For Simon Property Group, there’s obvious upside as well. The consulting-related compensation aside, the firm will also benefit from this transaction through the rent it receives. The average rent per square foot reported by the firm last year was $54.18, up from $53.11 in 2017. While the retail industry is, in some ways, in quite some trouble these days, the properties controlled by Simon Property Growth are not. In the fourth quarter of last year, for instance, the firm’s occupancy rate was a hefty 95.9%, which was actually up from the prior year’s 95.6%. This means that Simon Property Group clearly doesn’t need Green Growth, but the higher leasing of the new locations should help to boost occupancy rates. From Green Growth’s perspective, there should be some nice upside because their partner’s locations are known for quality. This is because, despite the challenging retail environment, actually managed to see its tenants’ sales per square foot rise from $628 in 2017 to $661 last year. Such strong growth in just one year in this space is enviable.
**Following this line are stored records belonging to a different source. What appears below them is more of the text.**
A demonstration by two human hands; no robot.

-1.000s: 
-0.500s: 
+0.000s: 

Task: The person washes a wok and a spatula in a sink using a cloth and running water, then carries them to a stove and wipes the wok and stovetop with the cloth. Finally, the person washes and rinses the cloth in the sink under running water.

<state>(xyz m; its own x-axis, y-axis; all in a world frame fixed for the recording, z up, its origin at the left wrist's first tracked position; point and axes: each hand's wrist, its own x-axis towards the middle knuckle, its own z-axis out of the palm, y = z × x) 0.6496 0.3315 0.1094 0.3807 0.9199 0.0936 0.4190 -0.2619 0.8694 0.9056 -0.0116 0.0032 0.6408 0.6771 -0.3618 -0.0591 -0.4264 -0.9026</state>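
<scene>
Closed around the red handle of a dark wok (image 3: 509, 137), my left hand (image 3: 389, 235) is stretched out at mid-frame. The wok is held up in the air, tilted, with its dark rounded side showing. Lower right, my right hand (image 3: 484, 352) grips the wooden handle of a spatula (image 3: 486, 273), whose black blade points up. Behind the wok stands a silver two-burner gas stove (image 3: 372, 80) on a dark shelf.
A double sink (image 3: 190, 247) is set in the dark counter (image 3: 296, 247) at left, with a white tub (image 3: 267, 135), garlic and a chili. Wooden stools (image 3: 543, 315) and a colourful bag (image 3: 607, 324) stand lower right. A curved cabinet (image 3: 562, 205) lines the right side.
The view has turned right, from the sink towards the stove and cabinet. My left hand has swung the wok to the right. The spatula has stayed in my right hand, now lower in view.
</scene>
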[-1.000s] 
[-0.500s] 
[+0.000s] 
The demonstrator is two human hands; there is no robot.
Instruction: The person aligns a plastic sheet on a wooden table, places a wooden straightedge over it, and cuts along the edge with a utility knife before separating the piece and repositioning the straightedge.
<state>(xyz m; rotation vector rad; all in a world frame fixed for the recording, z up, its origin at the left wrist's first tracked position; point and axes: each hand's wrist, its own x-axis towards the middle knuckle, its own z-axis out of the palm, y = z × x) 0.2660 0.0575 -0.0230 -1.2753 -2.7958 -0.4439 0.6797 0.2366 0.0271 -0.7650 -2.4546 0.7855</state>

On the whole, I believe that Green Growth’s strategy here is perfectly logical. I am still curious as to what kind of impact this will have on the firm’s sales and the ultimate costs that will be associated with this maneuver, but even modest annual sales from quality products should be accretive to the business over time. For now, all investors in Green Growth can do is wait, but in the meantime we can and should appreciate this bold and aggressive foray into turning it and its products into a truly national brand that, hopefully, will go on to create attractive value for Green Growth’s shareholders over time.

Disclosure: I/we have no positions in any stocks mentioned, and no plans to initiate any positions within the next 72 hours. I wrote this article myself, and it expresses my own opinions. I am not receiving compensation for it (other than from Seeking Alpha). I have no business relationship with any company whose stock is mentioned in this article.